Friday, July 6, 2012

Transforming reality through corporate vision



Transforming reality through corporate vision

People are born and eventually come of age and pass away. This is not necessarily the case with corporate entities. Those strange forms of life may survive through one main aspect: the vision located at the core of their heart; one could say that the corporate vision is the soul of a corporation, the principle governing its behavior pattern adopted through various roles and situations.

A strong corporate vision is not based exclusively on reality: it transforms, creates reality... It may not care – or want to care... - that you perceive it as being disconnected from "facts on the ground"; acknowledging a perception that would differ from the corporate vision may be undesirable, since it may then prevent the corporate vision from becoming a reality. Hence a too strong focus or obsession with reality may not help a vision take shape and subsequently materialize.
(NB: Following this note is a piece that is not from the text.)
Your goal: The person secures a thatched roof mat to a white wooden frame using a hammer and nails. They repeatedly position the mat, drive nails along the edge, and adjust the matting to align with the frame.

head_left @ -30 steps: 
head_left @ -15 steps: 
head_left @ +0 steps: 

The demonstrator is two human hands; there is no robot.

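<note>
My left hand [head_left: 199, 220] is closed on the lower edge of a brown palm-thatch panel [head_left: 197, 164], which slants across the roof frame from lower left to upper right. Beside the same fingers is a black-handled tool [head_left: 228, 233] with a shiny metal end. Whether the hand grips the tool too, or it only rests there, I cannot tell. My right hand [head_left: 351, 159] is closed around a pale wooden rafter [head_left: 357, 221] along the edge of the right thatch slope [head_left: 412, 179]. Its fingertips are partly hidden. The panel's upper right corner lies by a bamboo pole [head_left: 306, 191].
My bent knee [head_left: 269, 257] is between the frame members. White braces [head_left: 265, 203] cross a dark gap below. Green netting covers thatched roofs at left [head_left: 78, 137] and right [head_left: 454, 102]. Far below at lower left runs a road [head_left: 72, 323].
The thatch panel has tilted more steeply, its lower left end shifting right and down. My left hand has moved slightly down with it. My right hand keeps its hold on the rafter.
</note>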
On the contrary, being "open" to a perception that is compatible with the corporate vision could help it become a reality; thus adopting a particular attitude of desiring to conform to the corporate vision can contribute in transforming the "real world". And then, the corporate vision will become real: "facts on the ground" will be aligned with said vision and will thus be perceived as more true/natural and less as an artificial perception based on a distorted viewpoint.

This process, which could be akin in some aspects to an organized form of systemic brainwash/propaganda, is not necessarily negative in its inherent nature, though: it strives to achieve perennity of the corporation through dissemination of its vision, i.e. "business culture", in order to convert, dominate, gain strength. Ethics of behavior is not particularly relevant in the case of a corporate entity (other than for image-building purposes) since its primary will is to never cease to exist; it will then take actions required to assure its ultimate sustainability and survival; the moral aspect of activities undertaken to this effect is a human element while corporations are not human, even though they are created and managed/controlled by humans (like, for example, an animal being directed by a human does not make said animal become a human itself). It could then be assumed that corporations are governed through different sets of rules than individuals.

A corporate entity that would never fail to regenerate and propagate its core vision could, in theory, "never die" and survive eternally.